Further underscoring the administration’s de-prioritization of human rights, two and a half years into his presidency, Biden’s State Department still does not have an assistant secretary of state for democracy, human rights, and labor, the top official for global human rights and democracy efforts. Having nominated one of Washington’s leading human rights champions, Sarah Margon, for the role, and standing by as she bravely endured a grueling series of interrogations, the administration eventually folded in the face of Republican obstruction and withdrew her nomination.

To be fair, the Biden administration has shown that it can hold some perpetrators to account—when perpetrators are adversaries. China, Russia, and Iran have been targeted by (entirely justified) measures, but thus far the administration’s approach seems to be that the United States will impose consequences for abuses only when all the strategic incentives line up correctly and won’t create domestic political headaches. Ultimately, this approach undermines the cause of human rights globally, as it shows everyone—friends and enemies alike—that human rights criticism is just one more cudgel to be wielded against governments the U.S. currently doesn’t like while giving a pass to governments it currently does. This doesn’t reinforce human rights norms; it reinforces the selectivity of those norms. If we want to know why much of the global south remains skeptical of the U.S. claim to be supporting democracy against authoritarianism in Ukraine, we can start here.

This is not to say the cupboard is completely bare. The administration took an early step protecting a key human right by reversing the Mexico City Policy (a.k.a. the “global gag rule”), which barred U.S. funds from going to organizations that make referrals for abortion or discuss abortion as an option.

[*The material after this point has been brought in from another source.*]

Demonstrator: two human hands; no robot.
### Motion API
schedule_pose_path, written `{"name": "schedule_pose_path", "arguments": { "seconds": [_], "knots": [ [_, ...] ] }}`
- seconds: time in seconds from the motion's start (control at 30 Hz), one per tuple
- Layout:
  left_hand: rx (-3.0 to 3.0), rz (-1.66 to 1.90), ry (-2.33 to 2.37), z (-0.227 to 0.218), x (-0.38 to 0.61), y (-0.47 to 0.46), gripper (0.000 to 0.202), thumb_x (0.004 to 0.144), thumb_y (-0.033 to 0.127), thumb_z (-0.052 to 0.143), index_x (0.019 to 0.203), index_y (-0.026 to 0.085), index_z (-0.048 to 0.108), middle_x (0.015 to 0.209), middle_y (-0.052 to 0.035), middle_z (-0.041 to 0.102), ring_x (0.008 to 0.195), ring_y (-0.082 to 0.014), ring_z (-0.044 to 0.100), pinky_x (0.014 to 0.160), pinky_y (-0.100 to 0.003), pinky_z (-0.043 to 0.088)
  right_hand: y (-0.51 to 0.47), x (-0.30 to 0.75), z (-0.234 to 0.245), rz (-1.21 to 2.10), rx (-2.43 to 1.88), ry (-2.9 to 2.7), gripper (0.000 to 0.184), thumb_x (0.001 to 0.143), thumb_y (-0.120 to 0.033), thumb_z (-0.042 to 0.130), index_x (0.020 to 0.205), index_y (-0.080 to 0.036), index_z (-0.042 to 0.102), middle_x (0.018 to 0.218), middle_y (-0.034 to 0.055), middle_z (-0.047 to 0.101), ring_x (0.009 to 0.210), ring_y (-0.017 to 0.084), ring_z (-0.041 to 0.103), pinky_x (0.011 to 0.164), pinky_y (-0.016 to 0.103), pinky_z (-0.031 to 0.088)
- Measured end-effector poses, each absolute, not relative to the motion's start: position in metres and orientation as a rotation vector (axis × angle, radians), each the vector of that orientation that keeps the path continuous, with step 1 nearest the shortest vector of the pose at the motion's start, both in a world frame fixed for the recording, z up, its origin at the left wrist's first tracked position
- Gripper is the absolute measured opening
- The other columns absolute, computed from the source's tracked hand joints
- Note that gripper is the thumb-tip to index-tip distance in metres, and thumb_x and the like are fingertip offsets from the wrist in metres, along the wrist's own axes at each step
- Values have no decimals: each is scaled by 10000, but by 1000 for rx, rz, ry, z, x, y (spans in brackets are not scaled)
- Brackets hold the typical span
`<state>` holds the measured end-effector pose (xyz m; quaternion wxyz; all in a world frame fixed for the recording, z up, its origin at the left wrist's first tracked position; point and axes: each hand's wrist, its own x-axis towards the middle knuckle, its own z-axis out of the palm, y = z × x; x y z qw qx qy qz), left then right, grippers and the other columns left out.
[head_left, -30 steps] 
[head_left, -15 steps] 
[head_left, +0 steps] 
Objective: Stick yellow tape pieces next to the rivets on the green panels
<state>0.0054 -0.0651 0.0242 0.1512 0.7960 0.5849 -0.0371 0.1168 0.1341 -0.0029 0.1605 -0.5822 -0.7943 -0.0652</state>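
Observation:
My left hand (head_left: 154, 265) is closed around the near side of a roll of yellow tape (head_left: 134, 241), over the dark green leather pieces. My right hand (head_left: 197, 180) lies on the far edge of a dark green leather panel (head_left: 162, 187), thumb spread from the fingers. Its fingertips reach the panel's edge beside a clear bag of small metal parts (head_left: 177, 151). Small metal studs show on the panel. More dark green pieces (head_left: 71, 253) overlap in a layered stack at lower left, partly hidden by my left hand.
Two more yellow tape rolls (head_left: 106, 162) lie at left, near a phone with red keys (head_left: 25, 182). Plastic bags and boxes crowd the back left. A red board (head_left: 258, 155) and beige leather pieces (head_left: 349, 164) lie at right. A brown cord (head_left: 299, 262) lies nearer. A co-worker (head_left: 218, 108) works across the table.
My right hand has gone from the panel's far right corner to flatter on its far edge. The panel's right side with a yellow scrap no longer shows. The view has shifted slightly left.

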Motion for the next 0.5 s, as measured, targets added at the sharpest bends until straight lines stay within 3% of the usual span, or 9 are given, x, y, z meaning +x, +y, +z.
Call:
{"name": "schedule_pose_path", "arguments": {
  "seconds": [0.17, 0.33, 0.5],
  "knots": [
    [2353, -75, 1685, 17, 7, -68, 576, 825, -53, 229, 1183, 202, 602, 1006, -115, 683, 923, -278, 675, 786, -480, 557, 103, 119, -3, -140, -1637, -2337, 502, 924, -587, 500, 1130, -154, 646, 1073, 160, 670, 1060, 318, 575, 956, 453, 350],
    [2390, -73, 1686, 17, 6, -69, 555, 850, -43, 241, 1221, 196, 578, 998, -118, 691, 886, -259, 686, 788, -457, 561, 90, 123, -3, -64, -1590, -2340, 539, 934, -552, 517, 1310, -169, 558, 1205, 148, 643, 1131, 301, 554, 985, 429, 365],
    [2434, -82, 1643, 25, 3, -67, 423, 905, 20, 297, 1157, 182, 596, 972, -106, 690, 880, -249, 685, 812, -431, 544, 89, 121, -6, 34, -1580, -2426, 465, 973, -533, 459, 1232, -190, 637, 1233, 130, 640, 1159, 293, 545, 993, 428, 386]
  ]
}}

Its restrictions on government use of spyware announced in March were a good step toward limiting the proliferation of cyber tools used against civil and human rights activists around the world. The administration’s global economic strategy, articulated in a May speech by national security adviser Jake Sullivan, marks a long overdue break from corporate-dictated market orthodoxy. This has created an enormous opportunity for building a more just and equitable global economic system. But that opportunity will be squandered if our entire foreign policy is refracted through the lens of great-power competition, whose logic requires the downplaying of abuses by partners and sees relationships with repressive governments as assets to be preserved, no matter how harsh their repression.